## Problem to solve
Read through the listing below and return only the lines containing "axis".
[[ Entries supplied, beginning ]]
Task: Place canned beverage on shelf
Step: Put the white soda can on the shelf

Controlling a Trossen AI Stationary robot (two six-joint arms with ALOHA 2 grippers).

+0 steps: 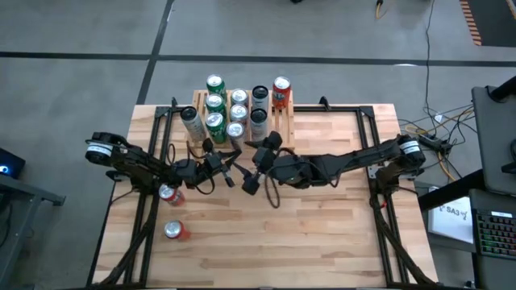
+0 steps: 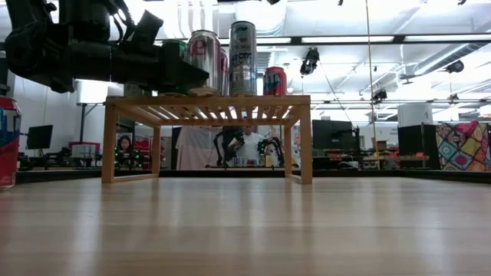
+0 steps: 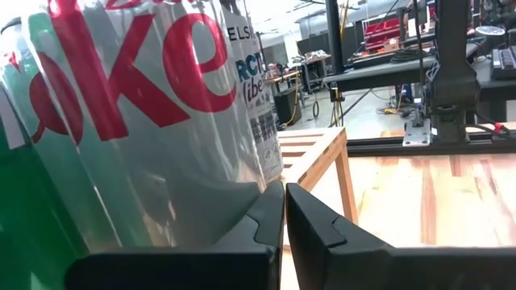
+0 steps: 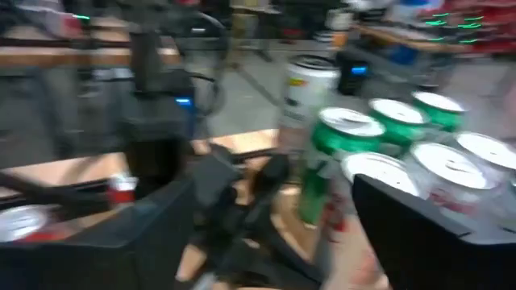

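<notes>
Cans [image 1: 235, 109] crowd the shelf [image 1: 284, 121] at the desk's far edge, left gripper [image 1: 228, 159] clenched empty, right gripper [image 1: 267, 150] spread wide beside them.

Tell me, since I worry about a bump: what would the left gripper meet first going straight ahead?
Most likely the silver Coke can on the shelf: it looms right before the shut left gripper.

Bright ceiling lights glare overhead; the right wrist view is motion-blurred.

Plank table [image 1: 322, 234] carries shelf [image 1: 284, 122] and two cans [image 1: 174, 231].
</notes>
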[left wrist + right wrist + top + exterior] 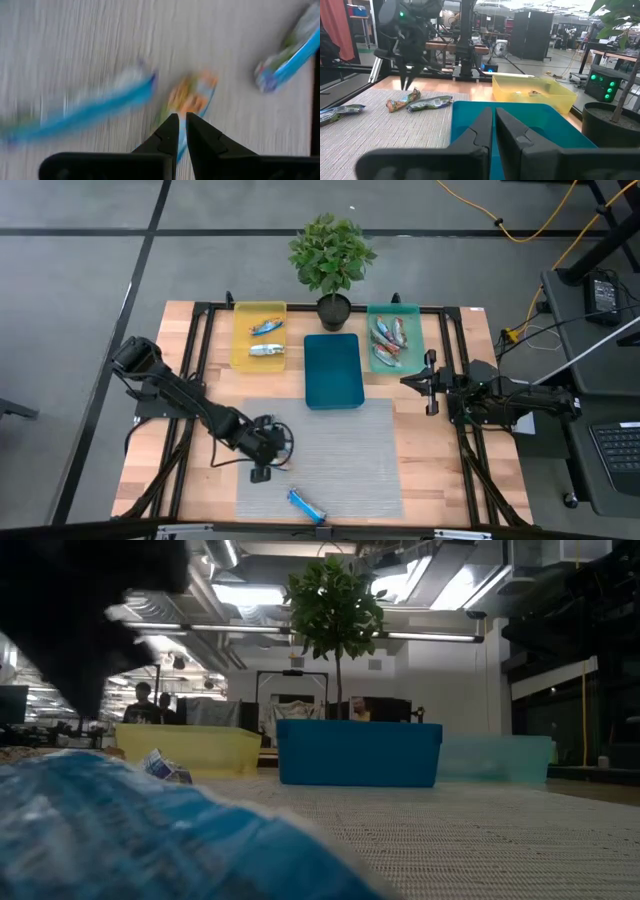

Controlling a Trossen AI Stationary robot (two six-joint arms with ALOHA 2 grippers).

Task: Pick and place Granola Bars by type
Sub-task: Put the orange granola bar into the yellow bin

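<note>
Left gripper (262, 446) hangs over the near left part of the grey mat (350, 450), fingers pointing down. In its wrist view I see the two fingers (169, 131) drawn almost together, only a thin slit between them and nothing pinched. Just beyond the tips lies an orange-and-green bar (192, 95) on the mat; from the right wrist view the tips stand just above that same bar (402, 102), not touching it as far as I can tell. A second wrapped bar (430, 103) lies touching it, and a third (340, 112) sits farther off on the mat. In the high view I can pick out one bright blue bar (306, 505) near the mat's front edge, apart from the gripper.

Two silvery-blue bars (266, 338) lie in the yellow tray (240, 355) at the back left. Several red-orange bars (386, 340) lie in the teal tray (415, 320) at the back right. Between them, nearer the mat, sits the blue tray (333, 370), with a potted plant (332, 255) behind it.

Right gripper (412, 383) waits just beside the blue tray's right edge, its fingers (482, 131) pressed close together on nothing. From table height a blurred blue wrapper (150, 840) fills the foreground.
</note>
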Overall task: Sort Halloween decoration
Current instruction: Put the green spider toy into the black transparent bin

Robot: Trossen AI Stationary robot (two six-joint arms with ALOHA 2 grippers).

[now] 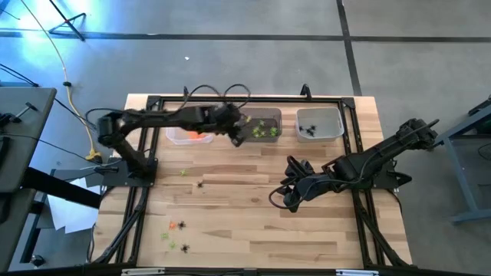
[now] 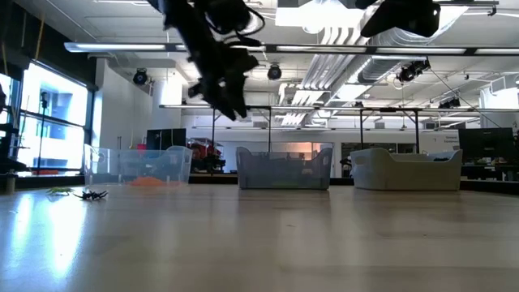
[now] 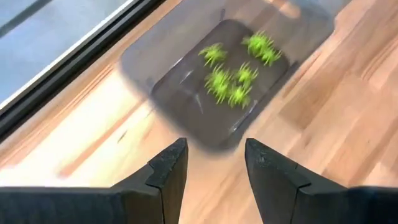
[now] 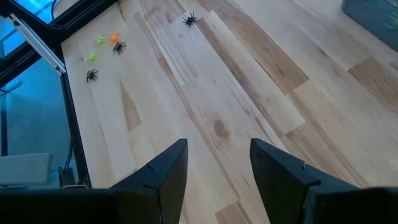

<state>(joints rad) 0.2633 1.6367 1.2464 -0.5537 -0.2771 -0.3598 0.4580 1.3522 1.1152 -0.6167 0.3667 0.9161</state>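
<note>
Spiky lime-green trinkets (image 3: 239, 73), translucent bin (image 3: 155, 62)

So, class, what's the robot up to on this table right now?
It is sorting tiny plastic trinkets by colour into three translucent bins. The left gripper, jaws open and empty, hangs above the middle bin holding lime-green trinkets. The right gripper, also open, waits mid-table. Black spiders and other trinkets lie loose on the wood.
</note>
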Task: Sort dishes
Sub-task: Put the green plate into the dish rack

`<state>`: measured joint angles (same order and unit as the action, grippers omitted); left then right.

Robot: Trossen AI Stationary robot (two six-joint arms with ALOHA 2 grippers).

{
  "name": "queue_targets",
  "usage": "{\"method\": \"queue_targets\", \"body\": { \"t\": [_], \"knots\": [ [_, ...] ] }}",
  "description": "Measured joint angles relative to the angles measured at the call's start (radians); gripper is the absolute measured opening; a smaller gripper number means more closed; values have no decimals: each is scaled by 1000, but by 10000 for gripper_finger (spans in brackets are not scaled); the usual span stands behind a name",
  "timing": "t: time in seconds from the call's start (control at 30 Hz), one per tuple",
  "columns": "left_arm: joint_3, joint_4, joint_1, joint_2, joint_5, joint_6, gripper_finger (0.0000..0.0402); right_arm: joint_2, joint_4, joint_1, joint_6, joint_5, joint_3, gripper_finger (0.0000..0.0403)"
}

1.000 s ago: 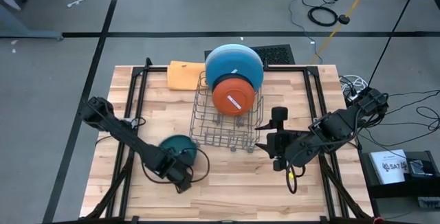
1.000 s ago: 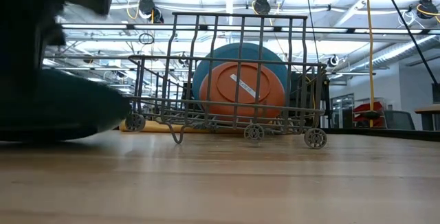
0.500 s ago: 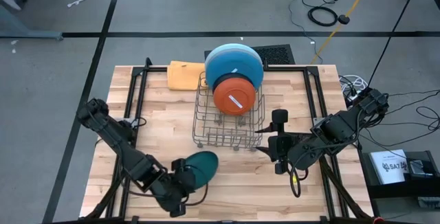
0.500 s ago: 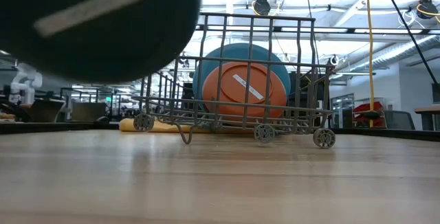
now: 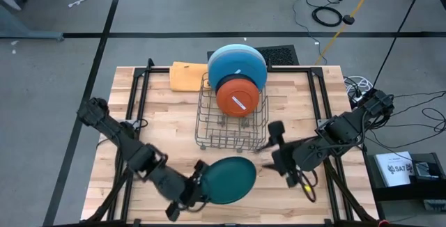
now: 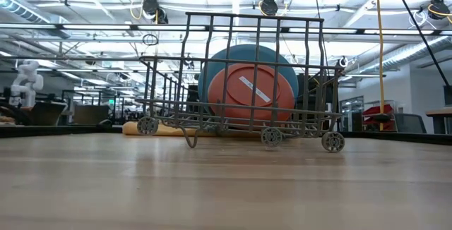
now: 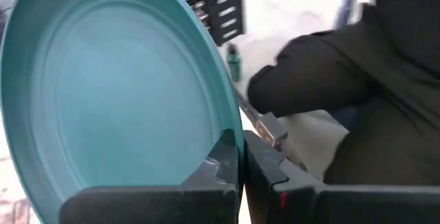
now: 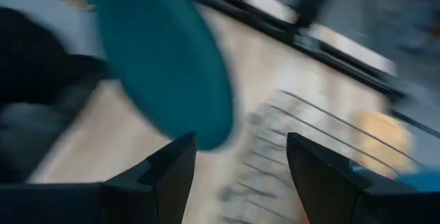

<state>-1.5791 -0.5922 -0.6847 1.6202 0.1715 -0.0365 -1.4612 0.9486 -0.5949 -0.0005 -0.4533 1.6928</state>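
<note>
My left gripper is shut on a dark teal plate, held above the table's near middle; the plate fills the left wrist view. My right gripper is open and empty just right of the plate, which shows ahead of its fingers. An orange plate stands on edge in the wire rack, leaning against larger blue plates behind it. No grey or black plate shows. My left gripper pinches the teal plate's rim between its two fingers, one on the plate's hollow face and one on its back. The fingers come from the table's left. The plate is lifted clear of the table, its face tilted upward.
A folded orange-yellow cloth lies at the table's far side, left of the rack. The rack stands in the table's middle, on small wheels. Black frame rails run along both sides of the table. Bare wood lies at the near right.
My left gripper has carried the teal plate up and toward the table's right and near edge, out of the low view. The plate has turned from near edge-on to showing its broad face from above. My right gripper has tipped slightly toward the plate.
</note>
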Motion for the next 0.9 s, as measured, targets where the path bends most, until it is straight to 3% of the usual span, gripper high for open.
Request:
{"method": "queue_targets", "body": {
  "t": [0.13,0.33,0.47,0.77,0.9],
  "knots": [
    [-1,2,85,-31,-181,-88,1,0,-41,-6,-43,169,0,222],
    [-1,9,205,-45,-323,-137,1,0,-30,-1,-38,175,0,222],
    [-1,10,264,-45,-411,-139,1,0,-32,0,-39,275,0,222],
    [-1,64,318,-45,-494,-193,1,-36,-44,15,-17,299,0,215],
    [-1,63,326,-45,-494,-212,1,-65,-53,25,-68,302,0,169]
  ]
}}
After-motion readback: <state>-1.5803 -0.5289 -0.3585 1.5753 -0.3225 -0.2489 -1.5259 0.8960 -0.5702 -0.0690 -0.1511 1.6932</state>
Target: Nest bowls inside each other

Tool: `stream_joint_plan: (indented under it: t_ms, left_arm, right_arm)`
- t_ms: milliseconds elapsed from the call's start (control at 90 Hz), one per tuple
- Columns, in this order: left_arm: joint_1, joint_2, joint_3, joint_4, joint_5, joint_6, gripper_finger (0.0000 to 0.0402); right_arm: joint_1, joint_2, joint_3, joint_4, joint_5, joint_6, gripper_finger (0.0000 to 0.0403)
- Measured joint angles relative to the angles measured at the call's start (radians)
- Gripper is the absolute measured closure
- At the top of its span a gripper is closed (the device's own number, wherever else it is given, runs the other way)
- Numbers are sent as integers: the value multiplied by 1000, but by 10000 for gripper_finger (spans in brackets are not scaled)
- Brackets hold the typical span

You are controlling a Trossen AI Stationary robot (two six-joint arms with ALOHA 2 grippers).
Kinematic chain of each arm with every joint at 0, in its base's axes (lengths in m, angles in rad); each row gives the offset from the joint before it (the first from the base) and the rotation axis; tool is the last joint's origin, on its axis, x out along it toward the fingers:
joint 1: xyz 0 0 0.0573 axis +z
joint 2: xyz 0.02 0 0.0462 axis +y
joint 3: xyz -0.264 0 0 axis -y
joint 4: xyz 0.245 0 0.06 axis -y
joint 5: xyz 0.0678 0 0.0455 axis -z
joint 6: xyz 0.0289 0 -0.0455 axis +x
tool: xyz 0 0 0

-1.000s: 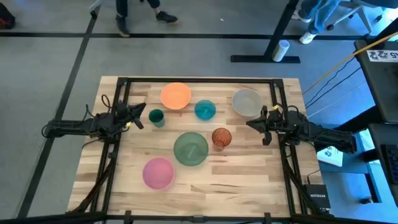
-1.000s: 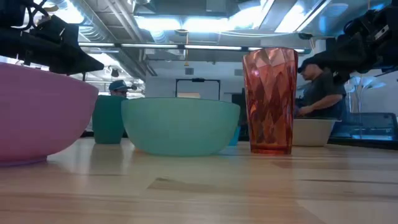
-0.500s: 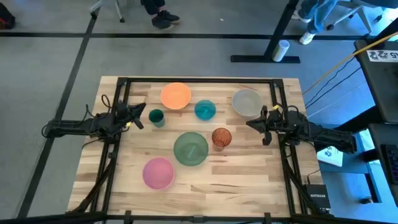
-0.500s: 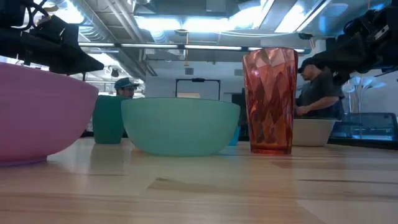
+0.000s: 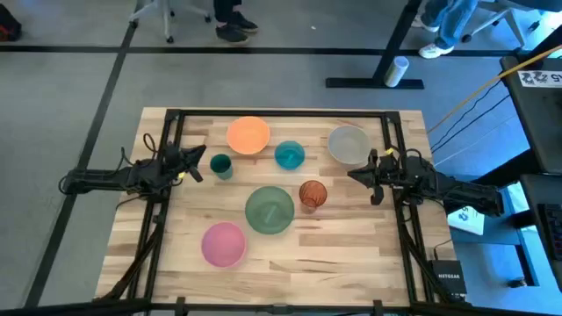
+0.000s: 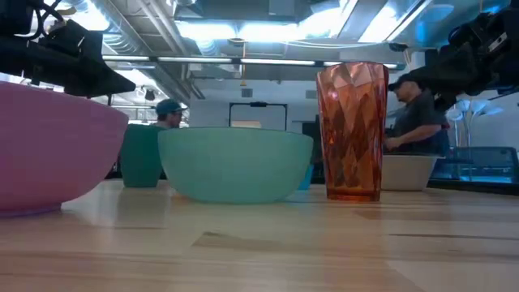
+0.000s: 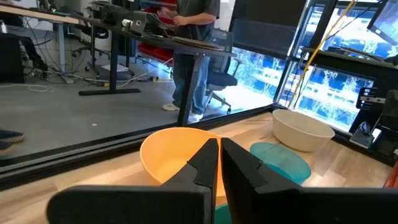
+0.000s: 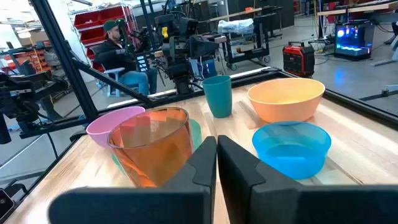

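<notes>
Resting closed at counter (image 5: 351,254) edges: left tool (image 5: 198,160) just beside dark-teal cup (image 5: 220,164); right tool (image 5: 358,175) near grey bowl (image 5: 349,145), reddish-brown cup (image 5: 312,192).

The wooden worktop (image 5: 351,254) carries seven separate pieces: orange bowl (image 5: 248,135), blue bowl (image 5: 289,155), grey bowl (image 5: 348,145), green bowl (image 5: 269,210), pink bowl (image 5: 223,243), dark-teal cup (image 5: 220,165), reddish-brown cup (image 5: 313,194)
</notes>
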Motion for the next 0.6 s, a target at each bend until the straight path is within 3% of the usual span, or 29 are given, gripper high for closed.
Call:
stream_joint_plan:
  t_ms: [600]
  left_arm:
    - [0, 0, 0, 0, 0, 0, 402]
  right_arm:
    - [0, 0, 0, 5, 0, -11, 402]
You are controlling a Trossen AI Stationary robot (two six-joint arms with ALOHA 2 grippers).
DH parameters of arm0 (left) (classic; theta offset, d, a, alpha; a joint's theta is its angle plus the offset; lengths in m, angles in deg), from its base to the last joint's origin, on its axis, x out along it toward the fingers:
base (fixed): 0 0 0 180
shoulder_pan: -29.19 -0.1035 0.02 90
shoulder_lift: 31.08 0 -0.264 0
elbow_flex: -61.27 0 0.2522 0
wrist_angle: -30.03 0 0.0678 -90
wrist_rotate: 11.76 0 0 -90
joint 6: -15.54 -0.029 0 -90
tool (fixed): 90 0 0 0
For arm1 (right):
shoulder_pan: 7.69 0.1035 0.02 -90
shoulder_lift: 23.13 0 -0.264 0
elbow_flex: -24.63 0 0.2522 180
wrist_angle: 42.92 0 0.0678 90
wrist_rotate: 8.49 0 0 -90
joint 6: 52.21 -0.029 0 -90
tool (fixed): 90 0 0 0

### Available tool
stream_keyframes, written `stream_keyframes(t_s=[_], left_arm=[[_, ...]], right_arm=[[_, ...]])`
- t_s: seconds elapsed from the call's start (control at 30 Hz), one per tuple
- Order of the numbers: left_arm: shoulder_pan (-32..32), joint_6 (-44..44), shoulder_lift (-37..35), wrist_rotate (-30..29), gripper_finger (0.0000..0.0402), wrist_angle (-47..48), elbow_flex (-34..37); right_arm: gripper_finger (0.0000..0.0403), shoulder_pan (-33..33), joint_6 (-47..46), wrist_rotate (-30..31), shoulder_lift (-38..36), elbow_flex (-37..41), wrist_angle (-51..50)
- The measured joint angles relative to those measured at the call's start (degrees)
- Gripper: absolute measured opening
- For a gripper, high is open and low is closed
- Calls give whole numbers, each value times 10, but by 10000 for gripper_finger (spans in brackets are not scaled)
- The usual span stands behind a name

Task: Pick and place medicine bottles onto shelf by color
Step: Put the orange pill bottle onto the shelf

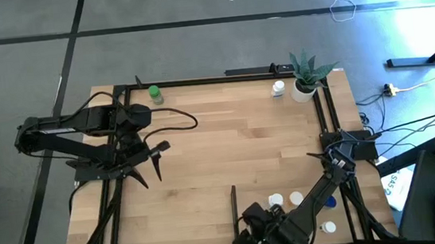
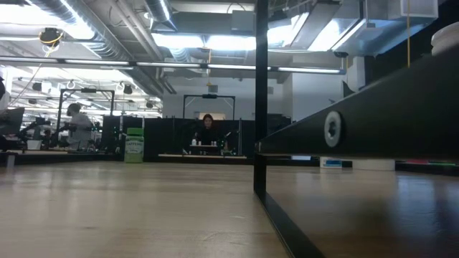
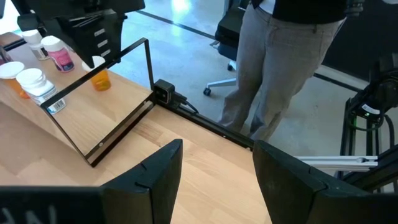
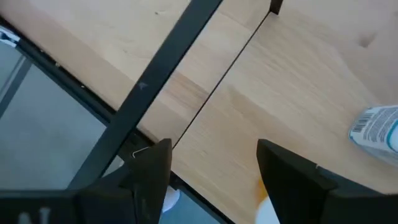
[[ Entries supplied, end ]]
## Answer
Kinematic chain of each arm with every joint at 0, in its base's axes (lengths in m, angles in rad); each row gives the offset from the joint before it (the first from the base) and the rotation axis; tool is the last joint's origin, on its axis, x out along it toward the fingers:
joint 1: xyz 0 0 0.0573 axis +z
joint 2: xyz 0.02 0 0.0462 axis +y
joint 3: xyz -0.264 0 0 axis -y
joint 4: xyz 0.245 0 0.06 axis -y
joint 5: xyz 0.0678 0 0.0455 axis -z
joint 6: xyz 0.0289 0 -0.0455 axis +x
DH parameters of arm0 (left) (classic; theta offset, d, a, alpha; a joint's theta is its angle plus the offset; lengths in m, angles in deg), from its base to the last joint's origin, on its axis, x out along it toward the fingers:

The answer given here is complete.